EXERCISE GOAL: Find out how many lines in the records have the string "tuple" in them, and state only that number.
───── SUPPLIED MATERIAL
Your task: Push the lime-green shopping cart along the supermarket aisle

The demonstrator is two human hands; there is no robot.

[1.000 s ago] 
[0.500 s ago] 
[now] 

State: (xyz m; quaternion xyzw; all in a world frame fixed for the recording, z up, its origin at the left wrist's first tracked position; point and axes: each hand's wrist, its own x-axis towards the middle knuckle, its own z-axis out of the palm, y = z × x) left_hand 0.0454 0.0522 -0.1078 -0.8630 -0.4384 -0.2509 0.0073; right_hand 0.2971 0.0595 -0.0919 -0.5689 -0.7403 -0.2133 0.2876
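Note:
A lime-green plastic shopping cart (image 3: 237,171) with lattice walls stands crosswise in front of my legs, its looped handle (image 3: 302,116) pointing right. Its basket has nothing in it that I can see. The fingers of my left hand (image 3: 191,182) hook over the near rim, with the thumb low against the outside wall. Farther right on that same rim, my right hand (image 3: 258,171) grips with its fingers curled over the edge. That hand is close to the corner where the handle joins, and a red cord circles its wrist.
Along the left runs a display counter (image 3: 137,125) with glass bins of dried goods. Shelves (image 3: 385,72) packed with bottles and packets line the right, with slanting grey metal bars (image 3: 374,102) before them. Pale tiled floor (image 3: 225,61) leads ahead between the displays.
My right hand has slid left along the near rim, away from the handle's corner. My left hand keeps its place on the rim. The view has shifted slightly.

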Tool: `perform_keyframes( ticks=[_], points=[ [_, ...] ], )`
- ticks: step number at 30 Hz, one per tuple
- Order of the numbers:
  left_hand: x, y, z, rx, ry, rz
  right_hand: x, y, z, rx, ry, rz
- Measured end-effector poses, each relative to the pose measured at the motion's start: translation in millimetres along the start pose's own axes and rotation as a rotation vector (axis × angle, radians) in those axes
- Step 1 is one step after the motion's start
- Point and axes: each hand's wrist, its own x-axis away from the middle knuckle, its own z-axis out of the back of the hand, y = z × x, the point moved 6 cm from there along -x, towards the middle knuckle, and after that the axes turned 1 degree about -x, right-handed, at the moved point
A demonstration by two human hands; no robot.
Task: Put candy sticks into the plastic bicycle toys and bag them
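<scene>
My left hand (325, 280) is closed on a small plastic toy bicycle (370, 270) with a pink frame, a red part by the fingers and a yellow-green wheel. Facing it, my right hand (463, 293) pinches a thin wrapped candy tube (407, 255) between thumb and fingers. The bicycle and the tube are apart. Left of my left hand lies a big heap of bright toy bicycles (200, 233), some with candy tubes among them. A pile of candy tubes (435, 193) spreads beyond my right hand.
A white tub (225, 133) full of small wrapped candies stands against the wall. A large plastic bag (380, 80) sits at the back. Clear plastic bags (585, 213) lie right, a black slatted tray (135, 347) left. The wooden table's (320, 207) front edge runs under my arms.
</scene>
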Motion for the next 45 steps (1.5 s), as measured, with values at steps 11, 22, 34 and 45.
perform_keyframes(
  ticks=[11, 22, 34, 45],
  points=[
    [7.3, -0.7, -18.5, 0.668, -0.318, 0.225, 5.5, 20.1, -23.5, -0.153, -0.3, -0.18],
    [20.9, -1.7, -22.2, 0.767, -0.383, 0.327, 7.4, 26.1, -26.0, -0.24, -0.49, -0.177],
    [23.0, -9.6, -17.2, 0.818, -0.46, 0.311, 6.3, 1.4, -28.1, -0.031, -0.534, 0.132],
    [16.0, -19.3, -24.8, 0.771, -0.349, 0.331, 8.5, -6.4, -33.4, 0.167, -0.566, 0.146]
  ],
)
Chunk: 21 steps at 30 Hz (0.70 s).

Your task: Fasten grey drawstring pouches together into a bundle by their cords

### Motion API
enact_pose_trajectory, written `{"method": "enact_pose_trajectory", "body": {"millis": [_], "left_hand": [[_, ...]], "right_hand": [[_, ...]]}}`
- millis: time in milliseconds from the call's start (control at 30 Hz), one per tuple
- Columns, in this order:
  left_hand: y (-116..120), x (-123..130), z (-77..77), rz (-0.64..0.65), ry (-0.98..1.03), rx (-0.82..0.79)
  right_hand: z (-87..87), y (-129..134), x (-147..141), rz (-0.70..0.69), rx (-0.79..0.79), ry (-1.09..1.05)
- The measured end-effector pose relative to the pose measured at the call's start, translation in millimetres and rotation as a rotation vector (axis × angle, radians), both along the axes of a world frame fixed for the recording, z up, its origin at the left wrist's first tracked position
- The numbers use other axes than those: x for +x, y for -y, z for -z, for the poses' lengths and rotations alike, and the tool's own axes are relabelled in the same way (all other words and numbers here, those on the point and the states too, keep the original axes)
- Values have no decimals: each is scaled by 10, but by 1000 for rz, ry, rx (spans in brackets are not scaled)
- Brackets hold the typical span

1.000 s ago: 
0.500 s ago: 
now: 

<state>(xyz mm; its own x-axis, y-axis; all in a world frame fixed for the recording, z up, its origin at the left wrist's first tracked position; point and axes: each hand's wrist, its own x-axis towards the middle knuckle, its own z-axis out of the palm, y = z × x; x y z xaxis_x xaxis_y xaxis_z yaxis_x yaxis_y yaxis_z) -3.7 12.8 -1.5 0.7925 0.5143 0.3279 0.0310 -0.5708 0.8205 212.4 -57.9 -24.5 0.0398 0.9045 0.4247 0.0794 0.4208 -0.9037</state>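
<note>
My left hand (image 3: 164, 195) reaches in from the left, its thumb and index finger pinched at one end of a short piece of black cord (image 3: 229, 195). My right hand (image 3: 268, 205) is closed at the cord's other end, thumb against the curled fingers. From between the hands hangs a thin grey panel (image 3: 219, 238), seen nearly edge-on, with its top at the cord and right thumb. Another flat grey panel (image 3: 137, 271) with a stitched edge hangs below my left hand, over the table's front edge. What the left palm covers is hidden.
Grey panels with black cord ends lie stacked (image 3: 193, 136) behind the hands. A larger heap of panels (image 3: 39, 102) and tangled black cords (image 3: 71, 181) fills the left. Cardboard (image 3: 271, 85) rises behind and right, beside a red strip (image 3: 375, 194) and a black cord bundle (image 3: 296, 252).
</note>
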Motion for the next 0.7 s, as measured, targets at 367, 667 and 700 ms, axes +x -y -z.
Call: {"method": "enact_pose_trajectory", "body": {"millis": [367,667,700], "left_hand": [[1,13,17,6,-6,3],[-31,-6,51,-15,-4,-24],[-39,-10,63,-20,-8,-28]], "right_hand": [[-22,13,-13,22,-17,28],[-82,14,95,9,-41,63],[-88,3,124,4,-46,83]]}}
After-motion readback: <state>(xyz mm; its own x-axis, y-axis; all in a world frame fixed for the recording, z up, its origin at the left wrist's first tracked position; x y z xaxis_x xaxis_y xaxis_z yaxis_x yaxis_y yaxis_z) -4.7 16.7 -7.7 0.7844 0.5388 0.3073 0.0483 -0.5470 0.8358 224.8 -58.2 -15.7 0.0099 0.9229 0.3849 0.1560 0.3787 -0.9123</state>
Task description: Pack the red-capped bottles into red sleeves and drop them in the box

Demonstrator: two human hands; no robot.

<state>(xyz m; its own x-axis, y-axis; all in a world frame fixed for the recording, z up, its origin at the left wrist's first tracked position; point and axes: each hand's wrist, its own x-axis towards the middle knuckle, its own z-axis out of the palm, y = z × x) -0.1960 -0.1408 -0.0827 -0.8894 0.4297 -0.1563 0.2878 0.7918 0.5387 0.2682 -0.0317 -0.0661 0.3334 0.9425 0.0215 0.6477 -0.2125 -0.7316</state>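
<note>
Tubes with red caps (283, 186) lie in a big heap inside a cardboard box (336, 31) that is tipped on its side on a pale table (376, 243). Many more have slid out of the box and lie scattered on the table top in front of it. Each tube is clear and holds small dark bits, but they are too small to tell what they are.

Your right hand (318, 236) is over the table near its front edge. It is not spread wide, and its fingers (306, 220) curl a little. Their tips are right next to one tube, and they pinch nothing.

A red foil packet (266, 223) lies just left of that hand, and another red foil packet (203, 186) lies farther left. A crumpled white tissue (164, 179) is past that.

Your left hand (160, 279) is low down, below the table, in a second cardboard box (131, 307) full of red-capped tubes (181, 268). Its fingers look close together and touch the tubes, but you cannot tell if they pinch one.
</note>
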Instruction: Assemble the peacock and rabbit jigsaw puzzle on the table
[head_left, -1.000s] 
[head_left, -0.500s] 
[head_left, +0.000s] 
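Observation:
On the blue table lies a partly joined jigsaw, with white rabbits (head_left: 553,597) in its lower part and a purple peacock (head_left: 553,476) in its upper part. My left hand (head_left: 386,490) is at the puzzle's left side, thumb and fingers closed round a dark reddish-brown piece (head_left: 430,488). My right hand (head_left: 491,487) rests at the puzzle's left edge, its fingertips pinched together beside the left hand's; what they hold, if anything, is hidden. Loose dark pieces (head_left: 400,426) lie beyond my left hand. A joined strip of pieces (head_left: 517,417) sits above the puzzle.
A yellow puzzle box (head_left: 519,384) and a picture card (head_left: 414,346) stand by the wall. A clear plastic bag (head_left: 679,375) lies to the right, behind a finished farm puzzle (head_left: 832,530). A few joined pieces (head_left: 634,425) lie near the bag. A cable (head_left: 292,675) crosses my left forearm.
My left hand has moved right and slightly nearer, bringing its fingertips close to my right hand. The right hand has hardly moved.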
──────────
YOUR SOLUTION: 2